Your router has likely been at risk of CIA hacking for years

WikiLeaks have reportedly made yet another chilling discovery regarding the US intelligence community’s level of access into the nation's common household devices. 

According to a leaked document from 2010, the Central Intelligence Agency (CIA) has allegedly been able to gain access to US citizens’ web browsing history as well as scan email addresses and phone numbers through insecurities in everyday office and in-home wireless routers via several previously-unknown tools. 

The CIA reportedly deployed one such protocol known as CherryBlossom on various consumer-grade wireless routers by 2012 in the US. The document details that routers were targeted due to being hubs for transmitting and receiving data while also being relatively lax in security.
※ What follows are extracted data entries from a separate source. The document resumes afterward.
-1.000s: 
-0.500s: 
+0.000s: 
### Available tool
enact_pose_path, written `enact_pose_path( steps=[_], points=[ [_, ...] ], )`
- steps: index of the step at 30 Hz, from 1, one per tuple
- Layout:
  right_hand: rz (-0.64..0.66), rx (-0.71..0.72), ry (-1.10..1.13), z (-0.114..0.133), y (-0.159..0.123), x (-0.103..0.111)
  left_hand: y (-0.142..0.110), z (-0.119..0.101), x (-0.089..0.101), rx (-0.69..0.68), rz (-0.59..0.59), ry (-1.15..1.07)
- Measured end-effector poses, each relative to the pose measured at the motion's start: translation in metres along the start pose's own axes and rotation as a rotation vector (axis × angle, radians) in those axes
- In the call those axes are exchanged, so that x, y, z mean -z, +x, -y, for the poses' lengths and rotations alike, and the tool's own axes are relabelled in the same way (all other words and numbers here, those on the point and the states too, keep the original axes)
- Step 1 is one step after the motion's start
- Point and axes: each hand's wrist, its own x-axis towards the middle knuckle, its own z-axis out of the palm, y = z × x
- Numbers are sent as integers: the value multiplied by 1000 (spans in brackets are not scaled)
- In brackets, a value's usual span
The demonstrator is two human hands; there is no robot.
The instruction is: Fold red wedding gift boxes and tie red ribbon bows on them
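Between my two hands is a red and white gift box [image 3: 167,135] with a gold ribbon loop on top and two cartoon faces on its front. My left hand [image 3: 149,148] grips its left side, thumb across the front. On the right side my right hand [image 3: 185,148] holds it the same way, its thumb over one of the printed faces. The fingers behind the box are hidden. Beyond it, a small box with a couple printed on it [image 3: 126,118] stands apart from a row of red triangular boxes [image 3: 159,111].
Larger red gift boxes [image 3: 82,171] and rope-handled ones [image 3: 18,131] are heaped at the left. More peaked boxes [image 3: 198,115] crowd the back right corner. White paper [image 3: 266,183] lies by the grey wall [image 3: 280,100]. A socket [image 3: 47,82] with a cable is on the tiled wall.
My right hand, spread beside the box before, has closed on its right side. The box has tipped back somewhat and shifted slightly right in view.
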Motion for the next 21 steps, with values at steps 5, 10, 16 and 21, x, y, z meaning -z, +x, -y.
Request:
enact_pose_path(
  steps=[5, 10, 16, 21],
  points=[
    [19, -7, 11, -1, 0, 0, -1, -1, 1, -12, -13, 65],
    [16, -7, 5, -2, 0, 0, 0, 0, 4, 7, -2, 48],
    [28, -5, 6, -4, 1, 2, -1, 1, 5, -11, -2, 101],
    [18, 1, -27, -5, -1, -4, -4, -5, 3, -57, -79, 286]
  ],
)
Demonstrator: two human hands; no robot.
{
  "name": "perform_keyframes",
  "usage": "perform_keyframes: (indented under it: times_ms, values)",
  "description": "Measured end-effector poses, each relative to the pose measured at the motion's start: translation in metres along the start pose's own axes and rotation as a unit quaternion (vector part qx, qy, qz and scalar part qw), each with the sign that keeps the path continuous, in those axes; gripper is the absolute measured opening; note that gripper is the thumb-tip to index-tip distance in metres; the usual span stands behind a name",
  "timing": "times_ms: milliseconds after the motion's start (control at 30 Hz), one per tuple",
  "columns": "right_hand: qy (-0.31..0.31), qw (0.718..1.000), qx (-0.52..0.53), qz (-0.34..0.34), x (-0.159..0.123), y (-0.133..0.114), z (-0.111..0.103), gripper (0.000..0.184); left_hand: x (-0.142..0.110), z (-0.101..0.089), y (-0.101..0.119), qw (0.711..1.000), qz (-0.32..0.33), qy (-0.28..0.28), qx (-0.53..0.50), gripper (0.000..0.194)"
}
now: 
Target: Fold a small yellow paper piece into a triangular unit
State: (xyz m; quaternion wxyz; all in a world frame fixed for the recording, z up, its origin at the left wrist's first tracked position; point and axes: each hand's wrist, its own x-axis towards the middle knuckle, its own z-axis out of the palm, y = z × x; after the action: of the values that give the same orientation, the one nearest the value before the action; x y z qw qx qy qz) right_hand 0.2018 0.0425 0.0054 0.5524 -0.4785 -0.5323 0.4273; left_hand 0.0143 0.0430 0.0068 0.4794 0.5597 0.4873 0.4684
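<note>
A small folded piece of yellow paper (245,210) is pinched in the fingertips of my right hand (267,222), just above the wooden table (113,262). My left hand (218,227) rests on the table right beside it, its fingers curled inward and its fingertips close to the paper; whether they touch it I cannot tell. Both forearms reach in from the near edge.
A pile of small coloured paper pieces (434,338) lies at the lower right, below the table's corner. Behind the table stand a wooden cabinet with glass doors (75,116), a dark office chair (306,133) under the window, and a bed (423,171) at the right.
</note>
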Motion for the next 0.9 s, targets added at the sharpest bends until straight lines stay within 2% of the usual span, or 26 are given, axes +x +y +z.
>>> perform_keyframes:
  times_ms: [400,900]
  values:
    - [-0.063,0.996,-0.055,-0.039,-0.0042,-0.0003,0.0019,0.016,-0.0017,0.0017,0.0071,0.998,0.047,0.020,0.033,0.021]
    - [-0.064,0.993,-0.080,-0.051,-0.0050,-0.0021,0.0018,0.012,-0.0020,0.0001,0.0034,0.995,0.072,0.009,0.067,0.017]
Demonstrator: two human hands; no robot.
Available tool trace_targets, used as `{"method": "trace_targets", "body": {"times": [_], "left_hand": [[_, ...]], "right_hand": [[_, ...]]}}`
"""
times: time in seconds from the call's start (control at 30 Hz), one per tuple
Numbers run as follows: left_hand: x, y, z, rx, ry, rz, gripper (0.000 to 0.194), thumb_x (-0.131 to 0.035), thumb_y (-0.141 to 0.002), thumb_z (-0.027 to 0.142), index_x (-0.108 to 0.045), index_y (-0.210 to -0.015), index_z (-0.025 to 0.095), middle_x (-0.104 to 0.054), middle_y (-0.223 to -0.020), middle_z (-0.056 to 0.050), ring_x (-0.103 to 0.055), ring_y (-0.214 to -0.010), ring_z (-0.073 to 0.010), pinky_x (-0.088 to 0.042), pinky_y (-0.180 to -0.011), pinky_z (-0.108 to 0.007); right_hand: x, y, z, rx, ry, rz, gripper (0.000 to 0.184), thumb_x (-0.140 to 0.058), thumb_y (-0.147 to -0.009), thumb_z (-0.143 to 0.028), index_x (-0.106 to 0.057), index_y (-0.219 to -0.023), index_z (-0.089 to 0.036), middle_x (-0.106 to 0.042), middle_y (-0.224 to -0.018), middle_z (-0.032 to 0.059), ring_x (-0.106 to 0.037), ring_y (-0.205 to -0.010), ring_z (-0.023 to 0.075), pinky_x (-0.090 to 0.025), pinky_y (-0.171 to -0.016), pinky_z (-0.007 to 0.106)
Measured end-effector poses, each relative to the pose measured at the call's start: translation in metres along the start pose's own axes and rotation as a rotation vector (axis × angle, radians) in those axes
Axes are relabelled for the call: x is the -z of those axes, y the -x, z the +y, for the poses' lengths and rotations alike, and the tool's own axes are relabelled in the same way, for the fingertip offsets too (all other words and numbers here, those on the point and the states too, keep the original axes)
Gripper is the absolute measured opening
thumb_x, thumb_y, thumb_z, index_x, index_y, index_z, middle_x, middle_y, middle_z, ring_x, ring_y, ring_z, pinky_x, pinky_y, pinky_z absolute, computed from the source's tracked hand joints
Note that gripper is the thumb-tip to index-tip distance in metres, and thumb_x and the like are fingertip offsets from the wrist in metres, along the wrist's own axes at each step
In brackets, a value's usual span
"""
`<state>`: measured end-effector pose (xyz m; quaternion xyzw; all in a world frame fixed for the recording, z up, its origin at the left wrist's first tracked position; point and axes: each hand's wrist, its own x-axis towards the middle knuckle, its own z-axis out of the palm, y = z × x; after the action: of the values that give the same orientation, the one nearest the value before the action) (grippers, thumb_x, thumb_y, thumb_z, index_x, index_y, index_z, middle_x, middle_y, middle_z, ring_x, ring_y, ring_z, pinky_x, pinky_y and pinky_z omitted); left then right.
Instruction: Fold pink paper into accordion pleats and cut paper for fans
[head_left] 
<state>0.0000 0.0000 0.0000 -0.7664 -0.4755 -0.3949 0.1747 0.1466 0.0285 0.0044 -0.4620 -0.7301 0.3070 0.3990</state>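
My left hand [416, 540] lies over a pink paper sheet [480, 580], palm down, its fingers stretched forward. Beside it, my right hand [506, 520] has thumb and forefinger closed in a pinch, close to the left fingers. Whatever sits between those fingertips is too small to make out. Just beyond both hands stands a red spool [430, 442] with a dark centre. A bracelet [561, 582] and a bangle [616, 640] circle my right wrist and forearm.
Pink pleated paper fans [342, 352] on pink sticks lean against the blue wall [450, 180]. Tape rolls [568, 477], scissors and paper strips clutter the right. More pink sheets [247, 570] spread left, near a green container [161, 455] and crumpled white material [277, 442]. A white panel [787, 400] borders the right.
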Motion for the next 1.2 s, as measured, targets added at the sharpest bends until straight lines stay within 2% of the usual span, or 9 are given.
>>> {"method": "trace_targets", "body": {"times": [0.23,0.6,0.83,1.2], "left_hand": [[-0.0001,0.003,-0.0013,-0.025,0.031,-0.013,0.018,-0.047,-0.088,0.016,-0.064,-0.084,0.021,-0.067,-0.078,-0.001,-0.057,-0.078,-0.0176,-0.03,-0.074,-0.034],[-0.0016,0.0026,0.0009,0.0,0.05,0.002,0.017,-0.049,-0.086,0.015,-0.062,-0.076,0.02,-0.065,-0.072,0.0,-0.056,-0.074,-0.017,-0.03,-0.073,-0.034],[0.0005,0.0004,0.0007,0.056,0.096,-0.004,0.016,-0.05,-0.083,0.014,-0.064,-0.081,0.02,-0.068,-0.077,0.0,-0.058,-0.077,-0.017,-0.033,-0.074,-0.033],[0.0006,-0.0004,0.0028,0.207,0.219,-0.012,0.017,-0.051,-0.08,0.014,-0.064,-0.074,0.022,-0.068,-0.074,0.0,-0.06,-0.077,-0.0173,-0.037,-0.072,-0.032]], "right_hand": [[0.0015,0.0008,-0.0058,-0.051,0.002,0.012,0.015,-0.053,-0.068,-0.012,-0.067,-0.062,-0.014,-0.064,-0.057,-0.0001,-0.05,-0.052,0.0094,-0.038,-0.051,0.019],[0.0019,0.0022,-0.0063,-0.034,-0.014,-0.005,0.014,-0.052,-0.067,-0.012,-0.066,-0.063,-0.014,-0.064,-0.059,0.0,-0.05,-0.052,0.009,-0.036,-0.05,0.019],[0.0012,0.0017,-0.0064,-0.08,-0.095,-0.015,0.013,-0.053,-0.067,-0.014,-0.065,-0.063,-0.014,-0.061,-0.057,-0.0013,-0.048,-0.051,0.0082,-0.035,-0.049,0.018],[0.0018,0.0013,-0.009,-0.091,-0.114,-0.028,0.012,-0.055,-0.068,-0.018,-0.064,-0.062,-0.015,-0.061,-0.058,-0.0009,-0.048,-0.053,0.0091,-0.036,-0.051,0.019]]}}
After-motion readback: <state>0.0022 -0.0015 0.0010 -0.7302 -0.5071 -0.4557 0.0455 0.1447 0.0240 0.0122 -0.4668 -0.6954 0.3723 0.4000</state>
The program would require the agency to develop firmware implants needed to employ its exploits. Reportedly, the CIA issued such implants for about 25 different routers from 10 different manufacturers, like Asus, Linksys and Netgear among others, come mid-2012.

This story follows a recent report of device LEDs, particularly on routers, proving to be especially easy to compromise. While unrelated, both cases highlight potentially massive holes in the security of most consumer-grade wireless routers.

It’s currently unclear as to whether these CherryBlossom implants are still operating within however many routers have been allegedly affected. It’s also unknown whether they’re still active or whether the device makers in question were aware of this practice.

We’ve contacted several of the named router manufacturers, as well as the CIA’s media relations office, for comment and will update this story should we receive replies.